THX-1138> I really just want Rampage: the Movie
ALIENS CAN'T LIVE BY HYDROGEN DIOXIDE ALONE
"I have found a love beyond all computation."
"You guys are sick freaks. Have fun with your little movies and spilling semen on the floor." -- Ispep, under the guise of Ekoc
There are two words that sum up the indomitable heart and spirit of Godzilla vs Monster Zero: Nick Adams.

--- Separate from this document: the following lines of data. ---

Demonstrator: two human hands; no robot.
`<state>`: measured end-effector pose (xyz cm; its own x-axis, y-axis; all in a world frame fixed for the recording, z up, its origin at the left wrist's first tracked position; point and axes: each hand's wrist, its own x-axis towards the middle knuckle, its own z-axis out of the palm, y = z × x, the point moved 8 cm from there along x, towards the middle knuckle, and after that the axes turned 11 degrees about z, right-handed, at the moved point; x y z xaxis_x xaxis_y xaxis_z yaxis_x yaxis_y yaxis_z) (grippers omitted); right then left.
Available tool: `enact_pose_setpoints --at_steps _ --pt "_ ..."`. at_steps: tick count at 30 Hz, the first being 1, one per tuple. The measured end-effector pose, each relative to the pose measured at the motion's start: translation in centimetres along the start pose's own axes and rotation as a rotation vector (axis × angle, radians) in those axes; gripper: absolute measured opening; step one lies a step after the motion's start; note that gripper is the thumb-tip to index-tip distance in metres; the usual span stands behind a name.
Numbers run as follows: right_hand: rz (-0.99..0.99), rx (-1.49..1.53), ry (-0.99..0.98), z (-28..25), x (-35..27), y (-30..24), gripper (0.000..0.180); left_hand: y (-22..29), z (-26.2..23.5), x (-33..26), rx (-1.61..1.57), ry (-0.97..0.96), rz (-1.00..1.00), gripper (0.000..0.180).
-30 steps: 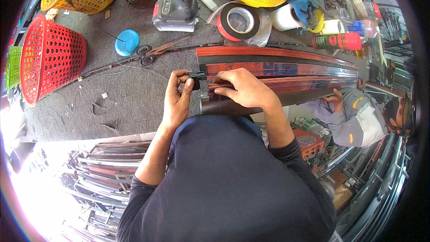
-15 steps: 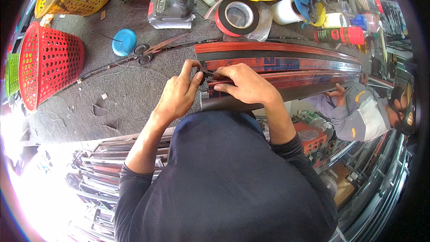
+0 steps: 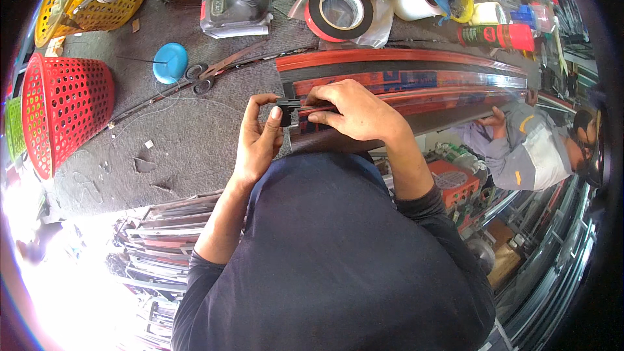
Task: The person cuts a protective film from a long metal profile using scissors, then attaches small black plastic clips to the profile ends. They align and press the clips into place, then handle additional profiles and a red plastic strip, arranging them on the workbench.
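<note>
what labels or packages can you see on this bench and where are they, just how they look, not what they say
Spray can: lying on its side, upper right; dark label, red cap end.
Sticker strip: on the long red and black trim, just beyond the right hand; rectangular, blue and orange.
Label: on the grey power tool's battery base, top centre; small, dark with red.

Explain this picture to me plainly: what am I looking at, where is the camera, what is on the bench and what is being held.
A camera on a person's head looks down at their own two bare hands; the wide lens bends the edges. The left hand pinches a small black clip at the end of a long red and black trim strip, which the right hand presses down. On the grey bench lie a red basket, a power drill, a tape roll, scissors and a blue lid. Another person works at right.
</note>
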<state>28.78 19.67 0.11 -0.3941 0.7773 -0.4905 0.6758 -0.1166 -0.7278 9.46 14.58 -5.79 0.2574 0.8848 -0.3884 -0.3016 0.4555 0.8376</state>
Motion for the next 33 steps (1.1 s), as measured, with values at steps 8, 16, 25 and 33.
enact_pose_setpoints --at_steps 8,16,25,33 --pt "-0.012 0.013 -0.039 -0.2 -0.1 -0.5 0.03 0.1 0.2 0.7 0.112 -0.056 0.026 0.036" --pt "0.008 0.036 -0.003 -0.2 0.4 0.1 0.027 -0.5 -0.2 0.4 0.055 -0.007 -0.086 0.034" --pt "0.009 0.0 -0.007 -0.6 0.8 0.2 0.031 -0.6 -0.1 0.2 0.125 0.003 -0.029 0.035" --pt "0.006 -0.014 -0.002 -0.7 1.0 0.0 0.033 0.1 -0.4 0.4 0.013 0.181 -0.013 0.034"
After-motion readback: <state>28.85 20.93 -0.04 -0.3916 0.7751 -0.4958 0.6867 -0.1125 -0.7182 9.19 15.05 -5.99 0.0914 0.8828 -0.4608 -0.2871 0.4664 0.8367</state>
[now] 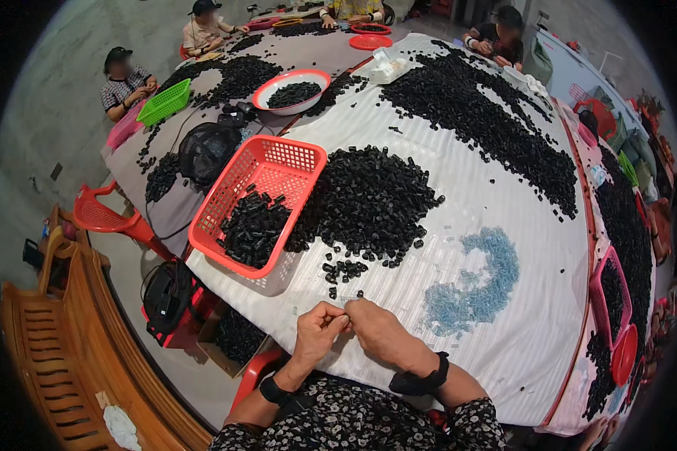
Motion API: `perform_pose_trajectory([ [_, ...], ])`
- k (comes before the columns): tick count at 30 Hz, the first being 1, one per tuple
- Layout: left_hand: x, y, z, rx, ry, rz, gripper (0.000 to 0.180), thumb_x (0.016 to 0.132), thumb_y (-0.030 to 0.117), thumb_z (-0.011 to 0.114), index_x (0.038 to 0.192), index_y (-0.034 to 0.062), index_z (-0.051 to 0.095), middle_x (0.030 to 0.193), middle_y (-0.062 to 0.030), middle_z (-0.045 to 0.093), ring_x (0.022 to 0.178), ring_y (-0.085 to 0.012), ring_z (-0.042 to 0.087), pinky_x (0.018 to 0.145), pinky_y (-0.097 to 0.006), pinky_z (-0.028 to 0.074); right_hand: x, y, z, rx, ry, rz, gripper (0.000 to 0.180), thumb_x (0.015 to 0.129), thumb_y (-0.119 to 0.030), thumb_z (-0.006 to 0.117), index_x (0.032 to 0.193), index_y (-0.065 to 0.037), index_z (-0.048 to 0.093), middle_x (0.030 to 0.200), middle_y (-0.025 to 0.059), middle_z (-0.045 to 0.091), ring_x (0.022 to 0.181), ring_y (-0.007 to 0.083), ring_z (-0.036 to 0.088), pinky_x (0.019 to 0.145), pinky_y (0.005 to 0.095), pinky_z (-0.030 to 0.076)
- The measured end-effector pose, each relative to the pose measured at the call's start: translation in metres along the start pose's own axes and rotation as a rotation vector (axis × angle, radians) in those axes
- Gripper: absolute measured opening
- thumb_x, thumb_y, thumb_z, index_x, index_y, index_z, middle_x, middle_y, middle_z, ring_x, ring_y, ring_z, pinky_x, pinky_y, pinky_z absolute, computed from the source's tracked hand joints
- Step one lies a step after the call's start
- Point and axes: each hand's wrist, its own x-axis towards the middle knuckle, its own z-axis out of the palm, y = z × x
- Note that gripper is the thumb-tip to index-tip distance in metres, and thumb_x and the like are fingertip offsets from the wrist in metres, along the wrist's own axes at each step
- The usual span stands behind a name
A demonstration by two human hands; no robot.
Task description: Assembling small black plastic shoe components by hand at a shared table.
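My left hand (320,331) and my right hand (376,327) meet at the near edge of the table (504,225), fingertips pinched together on a small piece (347,316) that I can barely make out. A few loose small black parts (344,270) lie just beyond my fingers. Behind them spreads a big heap of small black parts (372,199). To its left a red plastic basket (259,199) holds more black parts. A patch of small pale blue pieces (478,282) lies to the right of my hands.
A long band of black parts (481,113) crosses the far table. A white and red bowl (292,90) and a green basket (164,101) stand further back. Several other people sit around the far end. A red chair (105,218) and a wooden bench (53,338) stand at left.
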Motion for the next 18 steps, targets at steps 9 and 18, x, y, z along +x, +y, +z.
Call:
perform_pose_trajectory([
  [9, -0.002, -0.015, 0.006, 0.043, 0.171, 0.001, 0.008, 0.081, -0.001, 0.064, 0.074, -0.0015, 0.059, 0.064, 0.0015, 0.058, 0.056, -0.0023, 0.049, 0.049, -0.017, 0.038, -0.002, -0.004, 0.012, -0.354, 0.063, -0.117, 0.047, 0.07, -0.01, 0.062, 0.11, 0.008, 0.045, 0.079, 0.0112, 0.049, 0.072, 0.0233, 0.055, 0.062, 0.0303, 0.048],
  [18, -0.008, -0.02, 0.013, 0.015, 0.256, -0.016, 0.011, 0.081, -0.002, 0.063, 0.072, -0.0002, 0.057, 0.063, 0.002, 0.056, 0.056, -0.0022, 0.047, 0.048, -0.018, 0.039, -0.006, -0.002, 0.034, -0.39, 0.148, -0.058, 0.041, 0.067, -0.007, 0.062, 0.103, 0.005, 0.047, 0.071, 0.0115, 0.048, 0.065, 0.0254, 0.055, 0.054, 0.034, 0.046],
])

Starring in the pivotal role of "Astronaught Glenn," Nick Adams brings that good old yankee fire to the tired Godzilla franchise. Born to the name "Nicholas Adamshock" in 1931 (just four days after Della Reese) into the sweltering Summer of Nanticoke, Pennsylvania, Nick's career shot skyward like bullets on the 4th of July. From his unforgettable role as "Moose" in Rebel Without a Cause, to the soft gooey center he revealed in Pillow Talk, Nick was the gaseous giant at the center of every film he appeared in. Beloved by his peers, Nick even received an Oscar nomination for Best Supporting Actor for his role in 1963's Twilight of Honor, but lost that award to the despicable Melvyn Douglas for his unremarkable appearance in Hud.
It has been reported that Nick's career ended tragically in Beverly Hills, California on February 7th, 1968. This is in fact not true. Nick's career had already ended a few years earlier. He did, however, die of a drug overdose that day. For the record, Nick Adams was uncircumcised.